“They eat vegetation, multiply and pose a threat to habitat of native birds. Deer have done and still do huge damage because their numbers in so many parts of the country are just going through the roof.
“To get to [being] a big, beautiful animal ... they eat a lot of stuff ... they eat the best things first ... they’re a bit like us; they have food preferences.
“They’ll eat what we call the palatable species. They’ll eat them out first.
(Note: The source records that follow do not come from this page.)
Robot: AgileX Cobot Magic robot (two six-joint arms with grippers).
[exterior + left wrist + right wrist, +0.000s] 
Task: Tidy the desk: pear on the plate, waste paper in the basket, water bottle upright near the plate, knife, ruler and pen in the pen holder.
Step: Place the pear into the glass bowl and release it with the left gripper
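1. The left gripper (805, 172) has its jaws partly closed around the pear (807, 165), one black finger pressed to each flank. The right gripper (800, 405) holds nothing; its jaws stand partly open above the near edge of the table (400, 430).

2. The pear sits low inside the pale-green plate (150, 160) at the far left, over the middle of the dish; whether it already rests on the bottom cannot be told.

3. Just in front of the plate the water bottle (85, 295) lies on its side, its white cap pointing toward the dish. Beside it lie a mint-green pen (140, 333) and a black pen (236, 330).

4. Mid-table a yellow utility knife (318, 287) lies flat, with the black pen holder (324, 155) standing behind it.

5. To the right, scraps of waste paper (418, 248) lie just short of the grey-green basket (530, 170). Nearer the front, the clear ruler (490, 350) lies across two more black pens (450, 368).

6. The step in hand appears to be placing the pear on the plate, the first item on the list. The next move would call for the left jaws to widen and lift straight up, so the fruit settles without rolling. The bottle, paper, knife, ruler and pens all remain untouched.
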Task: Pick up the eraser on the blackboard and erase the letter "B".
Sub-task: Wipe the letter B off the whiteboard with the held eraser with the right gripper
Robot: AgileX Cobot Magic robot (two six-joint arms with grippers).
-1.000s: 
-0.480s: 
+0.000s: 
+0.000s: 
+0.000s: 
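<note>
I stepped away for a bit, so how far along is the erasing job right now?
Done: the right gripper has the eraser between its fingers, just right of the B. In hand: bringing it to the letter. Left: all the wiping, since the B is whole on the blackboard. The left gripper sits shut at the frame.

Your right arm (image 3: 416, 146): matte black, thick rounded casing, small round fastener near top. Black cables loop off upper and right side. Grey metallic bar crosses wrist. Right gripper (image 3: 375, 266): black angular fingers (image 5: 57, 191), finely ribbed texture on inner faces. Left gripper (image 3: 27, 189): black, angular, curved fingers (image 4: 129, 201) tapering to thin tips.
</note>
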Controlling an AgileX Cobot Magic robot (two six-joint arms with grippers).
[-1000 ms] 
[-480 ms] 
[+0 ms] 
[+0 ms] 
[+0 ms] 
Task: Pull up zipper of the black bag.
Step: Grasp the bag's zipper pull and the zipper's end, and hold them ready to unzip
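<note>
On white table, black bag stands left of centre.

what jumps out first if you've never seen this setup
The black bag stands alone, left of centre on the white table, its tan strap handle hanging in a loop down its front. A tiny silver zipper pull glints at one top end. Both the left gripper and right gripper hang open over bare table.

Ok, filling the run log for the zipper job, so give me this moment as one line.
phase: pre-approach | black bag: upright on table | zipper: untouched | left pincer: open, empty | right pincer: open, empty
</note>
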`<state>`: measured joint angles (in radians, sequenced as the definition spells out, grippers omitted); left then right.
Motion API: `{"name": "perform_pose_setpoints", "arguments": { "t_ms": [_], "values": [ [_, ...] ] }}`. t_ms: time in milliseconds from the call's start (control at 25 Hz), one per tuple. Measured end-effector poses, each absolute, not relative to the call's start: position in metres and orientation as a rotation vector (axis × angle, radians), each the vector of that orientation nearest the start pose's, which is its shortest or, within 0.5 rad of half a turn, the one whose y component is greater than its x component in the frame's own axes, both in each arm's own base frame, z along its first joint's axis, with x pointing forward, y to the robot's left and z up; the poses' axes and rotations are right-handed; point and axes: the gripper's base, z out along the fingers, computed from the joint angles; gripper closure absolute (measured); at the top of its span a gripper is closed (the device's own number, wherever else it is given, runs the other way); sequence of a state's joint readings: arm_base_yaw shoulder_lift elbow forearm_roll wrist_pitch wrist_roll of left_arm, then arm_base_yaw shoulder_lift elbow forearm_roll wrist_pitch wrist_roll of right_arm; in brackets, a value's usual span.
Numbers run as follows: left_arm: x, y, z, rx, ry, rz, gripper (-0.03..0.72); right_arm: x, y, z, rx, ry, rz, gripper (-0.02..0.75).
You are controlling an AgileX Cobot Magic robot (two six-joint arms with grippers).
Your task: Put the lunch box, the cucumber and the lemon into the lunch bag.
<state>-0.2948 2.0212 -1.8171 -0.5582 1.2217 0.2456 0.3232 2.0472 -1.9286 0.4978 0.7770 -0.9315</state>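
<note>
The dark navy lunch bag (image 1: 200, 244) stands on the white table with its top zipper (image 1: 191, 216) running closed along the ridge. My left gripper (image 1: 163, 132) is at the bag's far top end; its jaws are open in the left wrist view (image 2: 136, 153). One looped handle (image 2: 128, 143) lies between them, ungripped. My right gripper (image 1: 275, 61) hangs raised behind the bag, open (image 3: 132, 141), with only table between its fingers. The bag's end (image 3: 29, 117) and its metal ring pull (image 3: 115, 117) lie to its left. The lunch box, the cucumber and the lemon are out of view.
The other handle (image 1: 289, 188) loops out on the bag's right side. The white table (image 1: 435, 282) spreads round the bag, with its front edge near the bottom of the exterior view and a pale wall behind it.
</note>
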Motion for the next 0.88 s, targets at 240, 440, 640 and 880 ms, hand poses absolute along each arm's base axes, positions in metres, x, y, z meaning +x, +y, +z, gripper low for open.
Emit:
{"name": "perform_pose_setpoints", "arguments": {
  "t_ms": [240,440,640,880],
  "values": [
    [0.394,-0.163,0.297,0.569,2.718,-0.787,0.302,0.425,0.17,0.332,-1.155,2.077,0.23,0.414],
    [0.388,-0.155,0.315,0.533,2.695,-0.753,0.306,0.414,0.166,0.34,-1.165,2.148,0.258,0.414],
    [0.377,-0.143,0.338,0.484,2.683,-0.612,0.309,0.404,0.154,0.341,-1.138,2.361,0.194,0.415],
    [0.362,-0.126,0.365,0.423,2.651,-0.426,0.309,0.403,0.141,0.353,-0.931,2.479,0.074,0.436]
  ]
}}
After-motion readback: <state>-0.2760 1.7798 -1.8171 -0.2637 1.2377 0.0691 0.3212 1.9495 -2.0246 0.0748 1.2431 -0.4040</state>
And that includes a lot of important plants like broadleaf, fivefinger, māhoe, hīnau, chicken fern, karamū ... native fuchsia, the tree fuchsia called kōtukutuku and also flax/harakeke.
“And when the deer have increased in their numbers like they have, what you’re left with is a very impoverished ecosystem with all of the plants that they don’t like to eat like bush rice grass, kānuka, horopito ... you lose so many of the native plants that provide nectar and berries and seeds for native birds and insects.
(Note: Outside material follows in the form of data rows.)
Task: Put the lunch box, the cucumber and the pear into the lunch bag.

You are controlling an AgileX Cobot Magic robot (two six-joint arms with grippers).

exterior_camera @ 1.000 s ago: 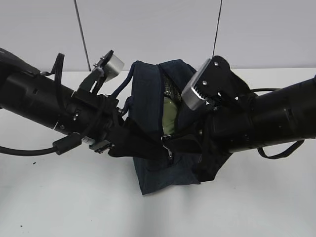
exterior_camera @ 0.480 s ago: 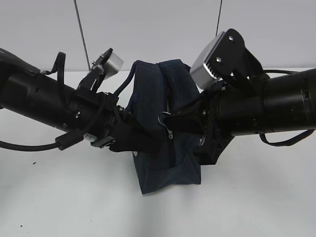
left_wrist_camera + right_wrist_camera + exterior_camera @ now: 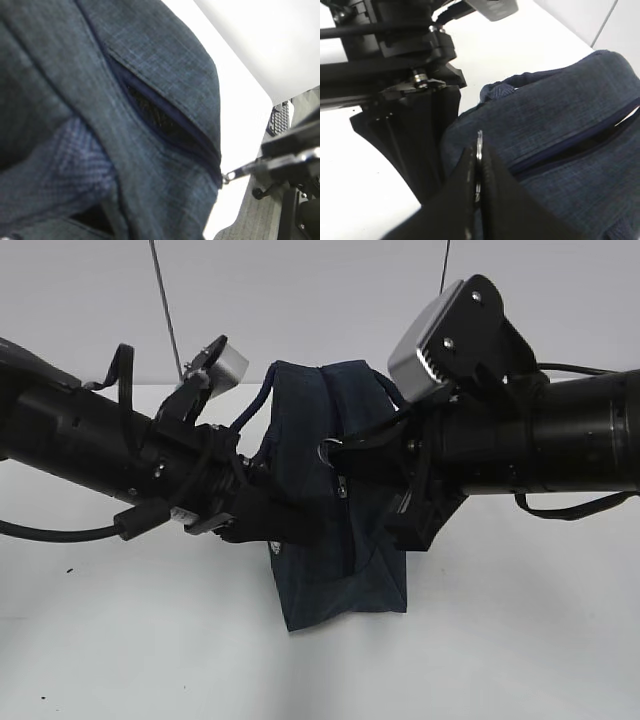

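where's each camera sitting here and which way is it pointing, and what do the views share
Exterior view: low at the table's front, looking across at the dark navy fabric lunch bag; both black arms show, left gripper and right gripper at the bag.
Left wrist view: pressed close to the bag's fabric, looking along its zipper; the right gripper shows at the far end.
Right wrist view: looks down past its own fingers, clamped on the metal ring pull; the left arm shows behind.
All three views share the bag; the ring pull also shows in each.

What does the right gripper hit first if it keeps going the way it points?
The right gripper, shut on the ring pull, points left across the lunch bag. Probably the left gripper beyond the bag comes first, though depth is unclear.
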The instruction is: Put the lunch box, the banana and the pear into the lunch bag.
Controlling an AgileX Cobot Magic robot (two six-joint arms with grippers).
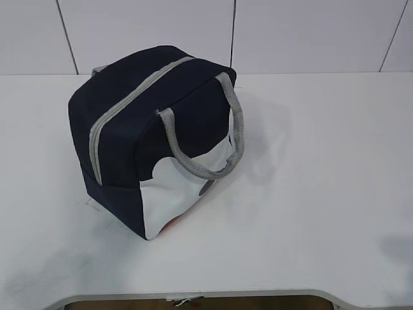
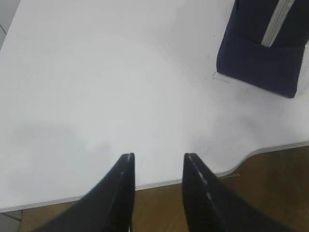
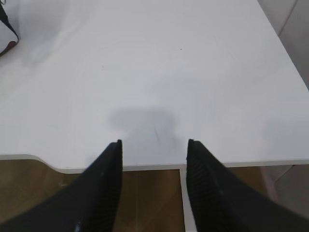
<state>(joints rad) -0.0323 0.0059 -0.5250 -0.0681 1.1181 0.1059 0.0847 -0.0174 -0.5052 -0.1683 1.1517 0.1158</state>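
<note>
The navy lunch bag (image 1: pixel 155 135) stands on the white table left of centre, its grey zipper (image 1: pixel 129 103) shut along the top and a grey strap handle (image 1: pixel 213 139) hanging over the white lower panel. One corner of it shows in the left wrist view (image 2: pixel 260 53) and a sliver in the right wrist view (image 3: pixel 7 34). The lunch box, banana and pear are out of view. My left gripper (image 2: pixel 158 157) is open and empty over the table's front edge, well short of the bag. My right gripper (image 3: pixel 154 142) is open and empty over the front edge. Neither gripper shows in the exterior view.
The white table (image 1: pixel 322 194) has a curved cut-out in its front edge (image 1: pixel 193 298). A brown floor (image 3: pixel 145 198) lies below the edge. A tiled wall (image 1: pixel 290 32) stands behind the table.
</note>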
“While there is not a proposal here anywhere in Tairāwhiti for a herd of special interest, there is this one, the sika deer in the Kaweka, which is not far from us.
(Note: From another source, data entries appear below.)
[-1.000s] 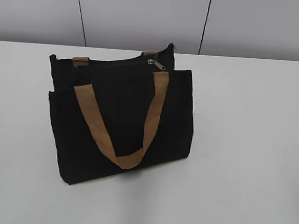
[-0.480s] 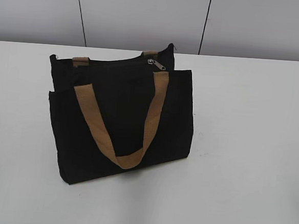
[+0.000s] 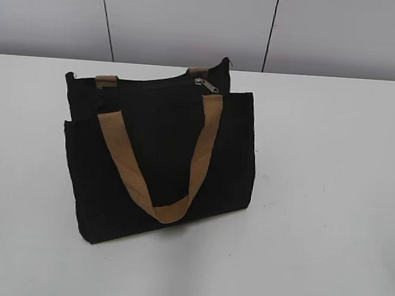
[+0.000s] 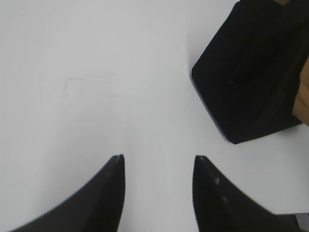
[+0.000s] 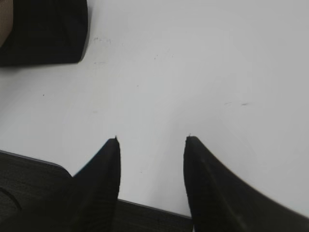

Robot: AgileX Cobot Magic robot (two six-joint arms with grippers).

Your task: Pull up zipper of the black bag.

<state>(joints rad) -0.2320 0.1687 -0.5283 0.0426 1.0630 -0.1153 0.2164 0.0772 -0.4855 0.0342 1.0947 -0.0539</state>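
Note:
The black bag [image 3: 159, 162] stands upright on the white table, left of centre in the exterior view, with a tan handle [image 3: 159, 162] hanging down its front. The small silver zipper [image 3: 206, 85] sits on the top track near the bag's right end. No arm shows in the exterior view. My left gripper [image 4: 158, 159] is open and empty over bare table, with a corner of the bag [image 4: 251, 82] to its upper right. My right gripper [image 5: 152, 140] is open and empty near the table's front edge, with a corner of the bag [image 5: 46, 31] far to its upper left.
The white table [image 3: 329, 198] reaches back to a grey panelled wall [image 3: 192, 26]. In the right wrist view the table's front edge [image 5: 145, 205] runs just under the fingers, with dark floor below it.

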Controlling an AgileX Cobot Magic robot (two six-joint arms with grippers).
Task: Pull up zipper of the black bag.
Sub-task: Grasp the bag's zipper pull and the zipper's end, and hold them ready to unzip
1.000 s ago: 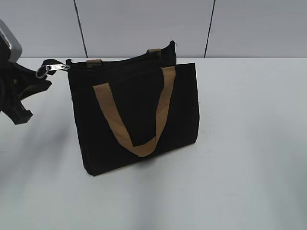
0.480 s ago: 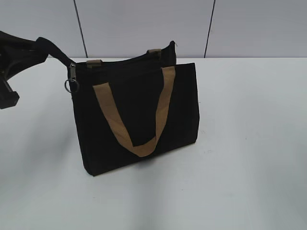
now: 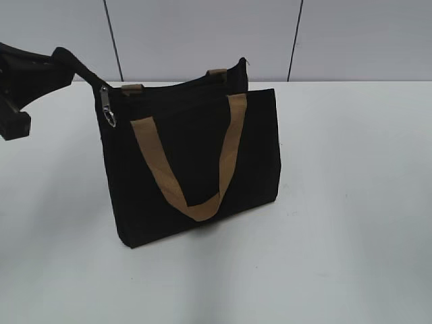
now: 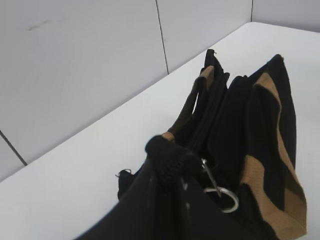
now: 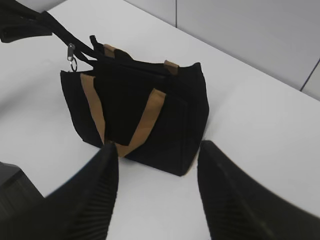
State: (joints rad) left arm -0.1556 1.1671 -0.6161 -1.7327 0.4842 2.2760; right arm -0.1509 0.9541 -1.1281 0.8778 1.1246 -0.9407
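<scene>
The black bag [image 3: 196, 162] stands upright on the white table with tan handles; it also shows in the right wrist view [image 5: 145, 115]. My left gripper [image 3: 59, 62] is at the upper left, shut on the black fabric tail at the end of the zipper [image 3: 91, 77], which stretches taut from the bag's top left corner. The silvery pull tab [image 3: 106, 102] hangs loose at that corner. In the left wrist view the tail [image 4: 170, 156] sits between my dark fingers and the pull ring [image 4: 223, 194] dangles beside them. My right gripper [image 5: 157, 167] is open and empty, in front of the bag, out of the exterior view.
The white table [image 3: 351, 202] runs wide to the right of and in front of the bag. A grey panelled wall [image 3: 202, 34] stands right behind the table's far edge.
My left gripper has risen and pulled the fabric tail taut. The pull tab has gone from lying level near the gripper to hanging down at the bag's top left corner.
</scene>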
“A lot of Gisborne people would know and have walked and hunted in the Kaweka Ranges.”
Department of Conservation’s wild animals manager Mike Perry said a HOSI “can only be designated on a certain part of public conservation land”.
“Once a designated game animal leaves a HOSI area, it would no longer be considered a game animal and would be managed as a wild animal in accordance with the Wild Animal Control Act 1977.
“The designation of a HOSI on public conservation land will not affect the ability of neighbouring landowners or managers to control wild animals on their own land.
“For any game animal herd – deer, tahr, chamois or pig – in a given area to be designated as a HOSI, the Minister for Hunting must consider whether the animals are of special interest to hunters and can be managed for hunting purposes while ensuring conservation values continue to be protected.”
Perry said the minister would need to consider the views of Treaty partners and statutory stakeholders to decide if animals were of special interest to hunters.
“This limits the scope of any HOSI designations that are likely to be proposed or considered.”
Public submissions on the two draft herd management plans closed on December 8. Submissions were being analysed and a summary of them would be posted on the DoC website, Perry said.
The minister would consider feedback before making any decisions.
Vincent said Forest & Bird remained concerned about the impact deer and other pest species had on the land, referring to damage done in the Raukūmara.
“When you get a heavy rain event like we’ve had with ex-Cyclone Hale and Cyclone Gabrielle, the forest does not ... act as a sponge anymore,” Vincent said.
“The rain goes often easily through the canopy, hits the ground and in the Raukūmara there have been so many more slips and landslides under native vegetation, native trees, which you probably wouldn’t expect in the normal scheme of things, because there is no more moss and leaf litter and understory, shrub layer and ferns, to stop a lot of this erosion.”
He made special mention of the Raukūmara Pae Maunga protection and restoration programme, including extensive pest reduction and deer management, “which Forest & Bird strongly supports because the Raukūmara was falling apart”.
Vincent said recreational hunting would never control deer.
“It only takes a few deer, in combination with pigs and possums, of course, and goats perhaps... to stop the forest regenerating properly.
“Recreational hunting never gets deer down to a level where ecological recovery can happen.”